# INSTRUCTIONS TO FOLLOW
Although the entries contain pictures, write out only their text, exactly as it stands.

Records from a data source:

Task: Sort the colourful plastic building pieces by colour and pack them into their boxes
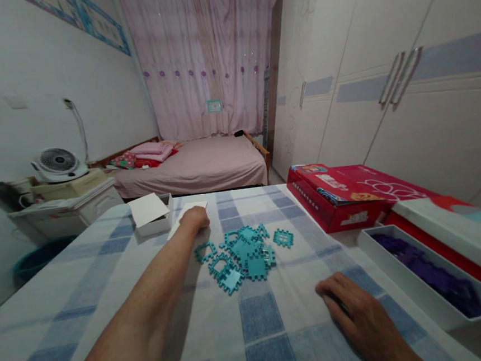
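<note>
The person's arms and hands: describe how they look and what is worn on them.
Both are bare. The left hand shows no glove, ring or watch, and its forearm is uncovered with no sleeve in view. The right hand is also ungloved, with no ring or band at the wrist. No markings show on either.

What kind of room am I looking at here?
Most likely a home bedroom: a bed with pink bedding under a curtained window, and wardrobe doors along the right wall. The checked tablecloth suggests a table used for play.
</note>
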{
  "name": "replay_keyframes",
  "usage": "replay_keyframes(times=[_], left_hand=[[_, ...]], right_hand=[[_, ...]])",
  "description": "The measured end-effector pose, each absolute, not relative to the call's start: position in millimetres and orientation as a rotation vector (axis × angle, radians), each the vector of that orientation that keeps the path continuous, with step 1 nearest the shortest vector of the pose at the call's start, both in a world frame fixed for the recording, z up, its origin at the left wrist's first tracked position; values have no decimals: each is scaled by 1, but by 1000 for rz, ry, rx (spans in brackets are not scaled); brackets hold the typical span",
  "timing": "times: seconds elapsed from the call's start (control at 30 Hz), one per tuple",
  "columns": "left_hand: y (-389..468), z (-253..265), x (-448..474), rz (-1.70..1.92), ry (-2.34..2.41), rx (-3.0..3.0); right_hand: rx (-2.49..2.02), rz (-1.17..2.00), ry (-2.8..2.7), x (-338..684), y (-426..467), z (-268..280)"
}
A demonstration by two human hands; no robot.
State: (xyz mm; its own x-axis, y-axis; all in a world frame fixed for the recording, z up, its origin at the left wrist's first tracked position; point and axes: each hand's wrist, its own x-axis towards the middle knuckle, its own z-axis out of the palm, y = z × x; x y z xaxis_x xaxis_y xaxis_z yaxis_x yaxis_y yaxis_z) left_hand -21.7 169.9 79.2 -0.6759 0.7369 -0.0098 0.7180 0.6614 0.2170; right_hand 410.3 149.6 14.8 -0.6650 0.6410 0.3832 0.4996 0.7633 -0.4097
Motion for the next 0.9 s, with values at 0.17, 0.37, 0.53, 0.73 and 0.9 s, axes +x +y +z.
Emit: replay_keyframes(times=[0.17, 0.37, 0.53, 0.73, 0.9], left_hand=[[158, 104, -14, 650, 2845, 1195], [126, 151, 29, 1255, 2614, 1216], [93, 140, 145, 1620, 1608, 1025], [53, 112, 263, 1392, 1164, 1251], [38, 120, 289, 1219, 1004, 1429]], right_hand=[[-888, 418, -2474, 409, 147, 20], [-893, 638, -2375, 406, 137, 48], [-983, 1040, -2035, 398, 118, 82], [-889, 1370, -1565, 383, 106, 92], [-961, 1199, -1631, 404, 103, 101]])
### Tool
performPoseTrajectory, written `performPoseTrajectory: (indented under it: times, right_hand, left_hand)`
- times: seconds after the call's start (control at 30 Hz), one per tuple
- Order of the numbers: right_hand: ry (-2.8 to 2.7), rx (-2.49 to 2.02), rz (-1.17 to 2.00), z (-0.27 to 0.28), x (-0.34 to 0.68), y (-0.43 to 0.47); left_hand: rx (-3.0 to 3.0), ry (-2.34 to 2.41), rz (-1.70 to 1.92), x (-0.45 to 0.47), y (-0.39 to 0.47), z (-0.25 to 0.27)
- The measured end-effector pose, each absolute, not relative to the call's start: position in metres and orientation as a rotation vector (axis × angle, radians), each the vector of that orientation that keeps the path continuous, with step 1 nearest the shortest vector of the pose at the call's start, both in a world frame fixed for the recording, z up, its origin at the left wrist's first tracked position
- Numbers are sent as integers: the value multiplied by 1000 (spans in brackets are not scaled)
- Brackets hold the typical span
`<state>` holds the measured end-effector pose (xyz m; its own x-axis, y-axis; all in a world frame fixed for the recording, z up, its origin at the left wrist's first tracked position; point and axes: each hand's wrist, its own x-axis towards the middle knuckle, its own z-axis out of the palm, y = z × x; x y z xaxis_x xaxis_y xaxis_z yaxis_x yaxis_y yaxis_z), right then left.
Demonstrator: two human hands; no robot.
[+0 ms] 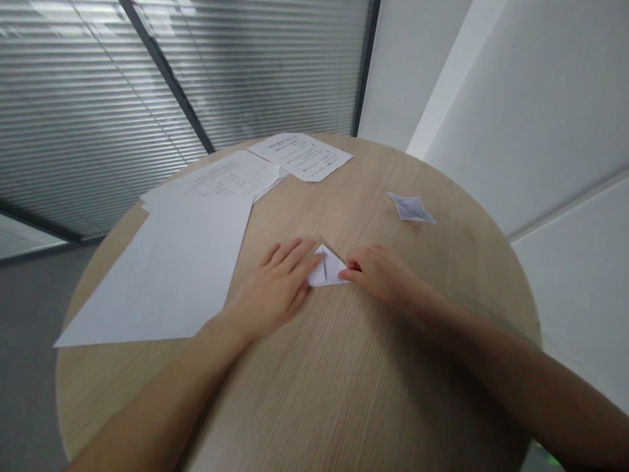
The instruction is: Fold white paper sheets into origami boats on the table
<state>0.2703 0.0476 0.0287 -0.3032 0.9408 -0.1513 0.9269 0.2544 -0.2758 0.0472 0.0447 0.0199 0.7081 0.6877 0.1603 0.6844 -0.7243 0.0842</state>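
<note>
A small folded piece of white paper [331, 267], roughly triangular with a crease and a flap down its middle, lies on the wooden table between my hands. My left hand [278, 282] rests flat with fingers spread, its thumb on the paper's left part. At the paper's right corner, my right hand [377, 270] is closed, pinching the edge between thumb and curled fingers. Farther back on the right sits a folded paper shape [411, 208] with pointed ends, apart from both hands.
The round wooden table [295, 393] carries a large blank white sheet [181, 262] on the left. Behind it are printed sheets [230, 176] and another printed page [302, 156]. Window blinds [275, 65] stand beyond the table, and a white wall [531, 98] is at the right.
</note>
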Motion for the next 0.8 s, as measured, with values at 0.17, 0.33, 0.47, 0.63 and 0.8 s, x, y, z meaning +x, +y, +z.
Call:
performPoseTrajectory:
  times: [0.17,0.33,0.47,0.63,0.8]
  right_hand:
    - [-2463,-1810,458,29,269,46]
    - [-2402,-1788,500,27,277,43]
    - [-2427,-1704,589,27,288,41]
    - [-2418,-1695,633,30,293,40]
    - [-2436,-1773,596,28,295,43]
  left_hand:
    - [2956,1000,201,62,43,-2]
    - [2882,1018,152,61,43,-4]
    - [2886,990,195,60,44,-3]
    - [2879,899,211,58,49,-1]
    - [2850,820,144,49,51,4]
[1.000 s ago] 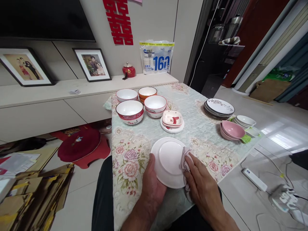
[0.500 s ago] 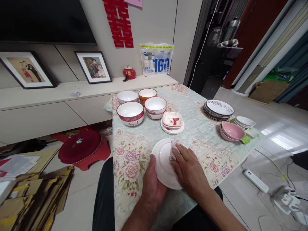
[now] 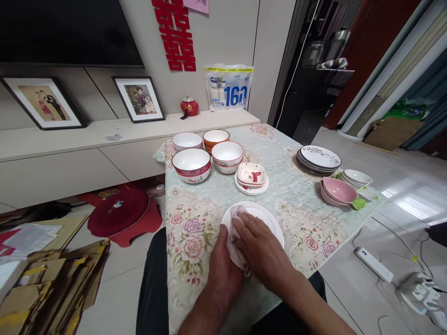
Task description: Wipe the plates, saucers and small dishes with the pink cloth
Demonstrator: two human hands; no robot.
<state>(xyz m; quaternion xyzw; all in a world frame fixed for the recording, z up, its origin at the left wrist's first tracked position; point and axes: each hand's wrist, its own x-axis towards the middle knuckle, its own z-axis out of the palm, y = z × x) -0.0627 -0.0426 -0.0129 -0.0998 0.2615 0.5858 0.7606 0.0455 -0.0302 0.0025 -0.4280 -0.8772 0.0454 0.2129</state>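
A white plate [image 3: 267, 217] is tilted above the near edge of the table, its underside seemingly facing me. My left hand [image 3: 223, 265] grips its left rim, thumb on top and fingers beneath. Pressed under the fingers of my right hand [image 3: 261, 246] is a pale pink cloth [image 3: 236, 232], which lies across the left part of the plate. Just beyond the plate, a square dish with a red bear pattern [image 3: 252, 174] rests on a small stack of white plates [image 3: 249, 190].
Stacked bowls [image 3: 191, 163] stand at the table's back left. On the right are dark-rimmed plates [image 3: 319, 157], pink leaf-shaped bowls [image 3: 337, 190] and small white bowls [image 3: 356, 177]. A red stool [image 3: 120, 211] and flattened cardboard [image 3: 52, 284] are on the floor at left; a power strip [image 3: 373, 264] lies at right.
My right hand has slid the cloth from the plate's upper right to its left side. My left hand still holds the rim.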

# RESPONSE
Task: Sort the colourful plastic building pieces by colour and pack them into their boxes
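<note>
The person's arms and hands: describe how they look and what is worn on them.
Both are bare. The left hand shows no glove, ring or watch, and its forearm is uncovered with no sleeve in view. The right hand is also ungloved, with no ring or band at the wrist. No markings show on either.

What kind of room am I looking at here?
Most likely a home bedroom: a bed with pink bedding under a curtained window, and wardrobe doors along the right wall. The checked tablecloth suggests a table used for play.
</note>
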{
  "name": "replay_keyframes",
  "usage": "replay_keyframes(times=[_], left_hand=[[_, ...]], right_hand=[[_, ...]])",
  "description": "The measured end-effector pose, each absolute, not relative to the call's start: position in millimetres and orientation as a rotation vector (axis × angle, radians), each the vector of that orientation that keeps the path continuous, with step 1 nearest the shortest vector of the pose at the call's start, both in a world frame fixed for the recording, z up, its origin at the left wrist's first tracked position; values have no decimals: each is scaled by 1, but by 1000 for rz, ry, rx (spans in brackets are not scaled); brackets hold the typical span",
  "timing": "times: seconds elapsed from the call's start (control at 30 Hz), one per tuple",
  "columns": "left_hand: y (-389..468), z (-253..265), x (-448..474), rz (-1.70..1.92), ry (-2.34..2.41), rx (-3.0..3.0); right_hand: rx (-2.49..2.02), rz (-1.17..2.00), ry (-2.8..2.7), x (-338..684), y (-426..467), z (-268..280)"
}
A demonstration by two human hands; no robot.
State: (xyz mm; its own x-axis, y-axis; all in a world frame fixed for the recording, z up, its origin at the left wrist's first tracked position; point and axes: each hand's wrist, its own x-axis towards the middle knuckle, its own z-axis out of the palm, y = z × x; x y z xaxis_x xaxis_y xaxis_z yaxis_x yaxis_y yaxis_z) left_hand -21.7 169.9 79.2 -0.6759 0.7369 -0.0098 0.7180 0.6614 0.2170; right_hand 410.3 149.6 14.8 -0.6650 0.6410 0.3832 0.4996 0.7633 -0.4097
Motion for the next 0.9 s, with values at 0.17, 0.37, 0.53, 0.73 and 0.9 s, axes +x +y +z.
Emit: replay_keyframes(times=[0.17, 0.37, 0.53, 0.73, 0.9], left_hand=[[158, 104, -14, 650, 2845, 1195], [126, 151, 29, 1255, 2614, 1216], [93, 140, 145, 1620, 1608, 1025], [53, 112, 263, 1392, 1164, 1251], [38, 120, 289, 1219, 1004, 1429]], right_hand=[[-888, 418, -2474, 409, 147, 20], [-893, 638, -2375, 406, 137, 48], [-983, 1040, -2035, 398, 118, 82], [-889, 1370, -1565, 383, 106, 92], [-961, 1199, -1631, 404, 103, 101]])
### Tool
performPoseTrajectory, written `performPoseTrajectory: (indented under it: times, right_hand, left_hand)`
- times: seconds after the call's start (control at 30 Hz), one per tuple
- Order of the numbers: right_hand: ry (-2.8 to 2.7), rx (-2.49 to 2.02), rz (-1.17 to 2.00), z (-0.27 to 0.28), x (-0.34 to 0.68), y (-0.43 to 0.47); left_hand: rx (-3.0 to 3.0), ry (-2.34 to 2.41), rz (-1.70 to 1.92), x (-0.45 to 0.47), y (-0.39 to 0.47), z (-0.25 to 0.27)
- The measured end-effector pose, each absolute, not relative to the call's start: position in metres and orientation as a rotation vector (axis × angle, radians), each the vector of that orientation that keeps the path continuous, with step 1 nearest the shortest vector of the pose at the call's start, both in a world frame fixed for the recording, z up, its origin at the left wrist's first tracked position
- Numbers are sent as integers: the value multiplied by 1000 (spans in brackets are not scaled)
- Brackets hold the typical span
`<state>` holds the measured end-effector pose (xyz m; its own x-axis, y-axis; all in a world frame fixed for the recording, z up, its origin at the left wrist's first tracked position; point and axes: each hand's wrist, its own x-axis towards the middle knuckle, its own z-axis out of the palm, y = z × x; x y z xaxis_x xaxis_y xaxis_z yaxis_x yaxis_y yaxis_z), right then left.
Demonstrator: two human hands; no robot.
[+0 ms] 
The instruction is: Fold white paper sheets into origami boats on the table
<state>0.2703 0.0476 0.0287 -0.3032 0.9408 -0.1513 0.9269 0.2544 -0.2758 0.0472 0.0447 0.0199 0.7081 0.6877 0.1603 0.6844 -0.7243 0.0842</state>
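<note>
A small folded piece of white paper [331, 267], roughly triangular with a crease and a flap down its middle, lies on the wooden table between my hands. My left hand [278, 282] rests flat with fingers spread, its thumb on the paper's left part. At the paper's right corner, my right hand [377, 270] is closed, pinching the edge between thumb and curled fingers. Farther back on the right sits a folded paper shape [411, 208] with pointed ends, apart from both hands.
The round wooden table [295, 393] carries a large blank white sheet [181, 262] on the left. Behind it are printed sheets [230, 176] and another printed page [302, 156]. Window blinds [275, 65] stand beyond the table, and a white wall [531, 98] is at the right.
</note>
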Motion for the next 0.8 s, as measured, with values at 0.17, 0.33, 0.47, 0.63 and 0.8 s, x, y, z meaning +x, +y, +z.
Call:
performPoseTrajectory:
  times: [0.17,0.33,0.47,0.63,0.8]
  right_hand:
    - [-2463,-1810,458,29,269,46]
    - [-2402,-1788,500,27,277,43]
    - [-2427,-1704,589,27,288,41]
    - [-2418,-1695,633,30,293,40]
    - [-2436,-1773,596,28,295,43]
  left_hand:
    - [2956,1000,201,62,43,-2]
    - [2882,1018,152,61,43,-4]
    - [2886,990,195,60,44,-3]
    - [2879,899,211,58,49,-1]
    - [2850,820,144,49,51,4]
[1.000 s ago] 
[0.500 s ago] 
[now] 
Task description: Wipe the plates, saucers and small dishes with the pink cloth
Demonstrator: two human hands; no robot.
<state>(xyz m; quaternion xyzw; all in a world frame fixed for the recording, z up, its origin at the left wrist's first tracked position; point and axes: each hand's wrist, its own x-axis towards the middle knuckle, its own z-axis out of the palm, y = z × x) -0.0627 -0.0426 -0.0129 -0.0998 0.2615 0.5858 0.7606 0.0455 -0.0302 0.0025 -0.4280 -0.8772 0.0454 0.2129</state>
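A white plate [image 3: 267, 217] is tilted above the near edge of the table, its underside seemingly facing me. My left hand [image 3: 223, 265] grips its left rim, thumb on top and fingers beneath. Pressed under the fingers of my right hand [image 3: 261, 246] is a pale pink cloth [image 3: 236, 232], which lies across the left part of the plate. Just beyond the plate, a square dish with a red bear pattern [image 3: 252, 174] rests on a small stack of white plates [image 3: 249, 190].
Stacked bowls [image 3: 191, 163] stand at the table's back left. On the right are dark-rimmed plates [image 3: 319, 157], pink leaf-shaped bowls [image 3: 337, 190] and small white bowls [image 3: 356, 177]. A red stool [image 3: 120, 211] and flattened cardboard [image 3: 52, 284] are on the floor at left; a power strip [image 3: 373, 264] lies at right.
My right hand has slid the cloth from the plate's upper right to its left side. My left hand still holds the rim.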

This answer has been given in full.